Options with a San Jose interest only home loan
A San Jose interest only loan is one that gives someone the option of paying just the interest or the interest and as much principal as they want in any given month during an initial period of time after closing the home loan. There are a variety of interest only home loan options available for a person to choose from, especially in San Jose. Some of these options include a 30-year fixed rate mortgage and adjustable rate mortgage. The interest only home loan programs are offered as interest only loans for periods of either three, five, seven or ten years. This means that the borrower can choose to pay only an interest payment for this amount of time. After that, however, they will have to begin paying on the principal of the home loan, which will make their monthly payments skyrocket. The San Jose interest only loan is beneficial for those people that have fluctuating monthly incomes because they can pay the minimum amount, or more each month.

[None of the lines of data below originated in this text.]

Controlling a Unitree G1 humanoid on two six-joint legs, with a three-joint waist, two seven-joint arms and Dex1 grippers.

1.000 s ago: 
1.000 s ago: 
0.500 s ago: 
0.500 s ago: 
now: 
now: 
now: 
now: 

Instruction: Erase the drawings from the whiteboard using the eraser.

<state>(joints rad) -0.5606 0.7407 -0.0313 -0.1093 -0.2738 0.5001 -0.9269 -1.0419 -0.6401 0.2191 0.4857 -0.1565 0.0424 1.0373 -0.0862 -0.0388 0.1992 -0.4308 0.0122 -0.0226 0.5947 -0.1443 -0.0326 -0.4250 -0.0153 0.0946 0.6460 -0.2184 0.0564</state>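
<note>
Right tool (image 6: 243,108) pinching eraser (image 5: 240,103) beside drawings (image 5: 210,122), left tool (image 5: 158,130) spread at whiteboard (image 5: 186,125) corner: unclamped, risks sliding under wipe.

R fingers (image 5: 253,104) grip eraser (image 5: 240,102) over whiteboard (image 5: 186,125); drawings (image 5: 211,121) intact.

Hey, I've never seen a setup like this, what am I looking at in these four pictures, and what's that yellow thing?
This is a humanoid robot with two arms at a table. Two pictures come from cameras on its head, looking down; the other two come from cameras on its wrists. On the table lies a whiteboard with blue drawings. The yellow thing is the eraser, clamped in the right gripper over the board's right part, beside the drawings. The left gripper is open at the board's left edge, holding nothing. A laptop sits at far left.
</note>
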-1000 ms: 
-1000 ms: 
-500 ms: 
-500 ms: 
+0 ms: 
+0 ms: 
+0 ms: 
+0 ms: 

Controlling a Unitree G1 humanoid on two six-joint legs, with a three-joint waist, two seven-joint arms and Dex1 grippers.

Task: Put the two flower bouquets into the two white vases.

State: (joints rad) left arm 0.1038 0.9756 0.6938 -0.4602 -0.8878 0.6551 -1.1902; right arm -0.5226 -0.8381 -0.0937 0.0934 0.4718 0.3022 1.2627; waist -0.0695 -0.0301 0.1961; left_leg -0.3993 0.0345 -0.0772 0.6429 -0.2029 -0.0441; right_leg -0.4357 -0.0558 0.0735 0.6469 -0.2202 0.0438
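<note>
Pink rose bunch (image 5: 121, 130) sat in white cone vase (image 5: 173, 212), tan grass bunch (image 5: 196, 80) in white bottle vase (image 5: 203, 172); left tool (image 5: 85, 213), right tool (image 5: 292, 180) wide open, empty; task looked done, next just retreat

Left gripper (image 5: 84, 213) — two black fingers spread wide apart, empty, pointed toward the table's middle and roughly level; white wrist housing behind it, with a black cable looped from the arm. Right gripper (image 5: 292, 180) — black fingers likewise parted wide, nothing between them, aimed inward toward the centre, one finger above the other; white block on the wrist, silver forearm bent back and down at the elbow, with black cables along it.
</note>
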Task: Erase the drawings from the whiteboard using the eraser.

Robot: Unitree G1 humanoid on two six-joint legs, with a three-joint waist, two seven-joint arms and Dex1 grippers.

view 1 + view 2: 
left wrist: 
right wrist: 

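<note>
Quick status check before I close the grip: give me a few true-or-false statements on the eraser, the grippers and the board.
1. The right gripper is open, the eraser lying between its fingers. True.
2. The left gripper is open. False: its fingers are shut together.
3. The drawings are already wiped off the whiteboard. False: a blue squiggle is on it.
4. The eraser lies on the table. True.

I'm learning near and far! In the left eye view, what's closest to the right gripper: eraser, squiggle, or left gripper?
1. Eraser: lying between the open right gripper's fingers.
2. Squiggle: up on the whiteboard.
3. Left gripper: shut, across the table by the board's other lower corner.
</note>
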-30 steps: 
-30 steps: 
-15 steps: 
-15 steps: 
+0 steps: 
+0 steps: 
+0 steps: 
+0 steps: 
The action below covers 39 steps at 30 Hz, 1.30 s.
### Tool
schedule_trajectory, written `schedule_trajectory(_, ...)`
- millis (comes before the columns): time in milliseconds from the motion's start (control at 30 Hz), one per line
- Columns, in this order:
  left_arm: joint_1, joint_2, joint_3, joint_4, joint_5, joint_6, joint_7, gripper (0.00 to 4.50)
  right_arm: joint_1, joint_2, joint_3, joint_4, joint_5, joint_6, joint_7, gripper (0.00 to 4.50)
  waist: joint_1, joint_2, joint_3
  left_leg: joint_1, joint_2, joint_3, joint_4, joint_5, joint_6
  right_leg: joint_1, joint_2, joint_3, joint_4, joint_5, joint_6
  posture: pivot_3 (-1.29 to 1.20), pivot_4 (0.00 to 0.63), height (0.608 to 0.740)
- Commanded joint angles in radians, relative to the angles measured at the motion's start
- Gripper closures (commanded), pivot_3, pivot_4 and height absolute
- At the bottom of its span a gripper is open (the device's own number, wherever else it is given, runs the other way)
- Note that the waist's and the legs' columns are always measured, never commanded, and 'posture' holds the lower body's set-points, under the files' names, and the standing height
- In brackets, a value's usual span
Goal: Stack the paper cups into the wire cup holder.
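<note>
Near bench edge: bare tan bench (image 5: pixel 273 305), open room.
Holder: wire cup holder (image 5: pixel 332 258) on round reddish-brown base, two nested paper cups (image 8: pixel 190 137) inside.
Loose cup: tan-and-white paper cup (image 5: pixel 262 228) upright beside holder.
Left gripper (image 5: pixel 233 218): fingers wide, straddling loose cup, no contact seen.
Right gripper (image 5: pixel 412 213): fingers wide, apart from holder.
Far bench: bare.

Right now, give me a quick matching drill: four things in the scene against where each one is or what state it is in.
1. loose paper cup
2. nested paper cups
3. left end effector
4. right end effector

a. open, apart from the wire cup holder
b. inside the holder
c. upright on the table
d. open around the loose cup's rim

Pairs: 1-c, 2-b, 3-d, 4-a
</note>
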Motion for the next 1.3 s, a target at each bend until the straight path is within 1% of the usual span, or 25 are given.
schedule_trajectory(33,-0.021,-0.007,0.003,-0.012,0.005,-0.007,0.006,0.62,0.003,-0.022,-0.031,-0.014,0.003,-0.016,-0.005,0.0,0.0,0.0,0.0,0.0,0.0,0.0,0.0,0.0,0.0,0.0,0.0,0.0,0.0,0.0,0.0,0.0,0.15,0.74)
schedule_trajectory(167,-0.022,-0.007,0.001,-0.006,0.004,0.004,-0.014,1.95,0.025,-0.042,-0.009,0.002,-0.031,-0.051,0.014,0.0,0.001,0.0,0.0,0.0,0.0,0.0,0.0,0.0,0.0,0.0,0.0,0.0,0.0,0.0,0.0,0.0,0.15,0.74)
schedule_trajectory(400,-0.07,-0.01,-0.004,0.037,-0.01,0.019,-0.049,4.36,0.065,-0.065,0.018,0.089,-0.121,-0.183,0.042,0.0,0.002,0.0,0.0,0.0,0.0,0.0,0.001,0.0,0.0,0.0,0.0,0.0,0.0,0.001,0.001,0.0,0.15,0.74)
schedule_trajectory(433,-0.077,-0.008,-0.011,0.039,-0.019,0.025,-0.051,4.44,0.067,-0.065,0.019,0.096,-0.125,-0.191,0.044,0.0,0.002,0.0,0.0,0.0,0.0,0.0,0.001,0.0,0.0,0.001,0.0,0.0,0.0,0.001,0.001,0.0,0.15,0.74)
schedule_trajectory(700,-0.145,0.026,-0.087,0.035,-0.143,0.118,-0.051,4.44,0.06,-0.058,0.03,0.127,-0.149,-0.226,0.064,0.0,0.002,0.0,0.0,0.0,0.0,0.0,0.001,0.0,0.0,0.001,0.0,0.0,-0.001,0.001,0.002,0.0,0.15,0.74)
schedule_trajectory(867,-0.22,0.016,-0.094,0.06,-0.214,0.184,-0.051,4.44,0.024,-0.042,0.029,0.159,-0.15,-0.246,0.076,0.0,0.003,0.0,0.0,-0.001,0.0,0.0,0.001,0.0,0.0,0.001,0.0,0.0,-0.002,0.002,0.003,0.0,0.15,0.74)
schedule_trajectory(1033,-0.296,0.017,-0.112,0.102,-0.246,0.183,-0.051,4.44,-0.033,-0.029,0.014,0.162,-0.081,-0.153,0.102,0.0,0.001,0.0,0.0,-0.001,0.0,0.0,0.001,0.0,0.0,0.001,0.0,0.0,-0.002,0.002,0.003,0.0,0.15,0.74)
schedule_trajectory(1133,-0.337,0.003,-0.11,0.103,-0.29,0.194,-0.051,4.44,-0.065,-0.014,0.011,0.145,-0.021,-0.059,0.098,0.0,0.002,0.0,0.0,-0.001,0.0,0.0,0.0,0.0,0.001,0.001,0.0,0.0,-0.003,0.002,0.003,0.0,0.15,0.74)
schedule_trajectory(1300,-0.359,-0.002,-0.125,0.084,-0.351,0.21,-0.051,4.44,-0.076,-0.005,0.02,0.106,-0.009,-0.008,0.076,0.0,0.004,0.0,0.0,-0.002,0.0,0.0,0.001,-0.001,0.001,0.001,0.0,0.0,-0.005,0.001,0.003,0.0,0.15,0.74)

The most appealing feature of a San Jose interest only loan is that the borrower controls the payment amount and the cash flow in any given month during the interest only period, and the monthly mortgage payment will be lower than it would be with an interest plus principal payment. This option gives people more flexibility in their monthly payments and allows them to take advantage of higher payments I they have enough money. The interest rate may or may not be lower than a traditional mortgage, depending on each person's specific situation, but they will have the option of flexible payments no matter what.
There are a number of good reasons to consider a San Jose interest only loan. For instance, it might make good financial sense for some to take advantage of the lower payments. On a traditional 30-year fixed-rate mortgage, roughly 70% of the payment goes toward interest during the first six or seven years of the loan. If the interest rate is low, then the person borrowed money at a good rate. The rate will remain the same for the life of the loan, so they will not have to worry about higher interest rates.
Instead of paying down that low rate loan, you could take the extra money you'd have each month from making interest-only payments, and invest it in something that would bring you a higher rate of return. Depending on your loan amount, you could have access to thousands of dollars over the course of several years to invest or reduce high interest debt, including credit card debt.
A San Jose interest only loan may also be a good option for people who expect to be in their homes for less than ten years. The average homeowner stays in their home between five and seven years. As mentioned before, home mortgage payments are mostly interest for the first years of the loan. Having extra money will allow a person to take advantage of either using the extra money to pay off more of the home loan, or they can save it for other things, such as college tuition or other debt payments.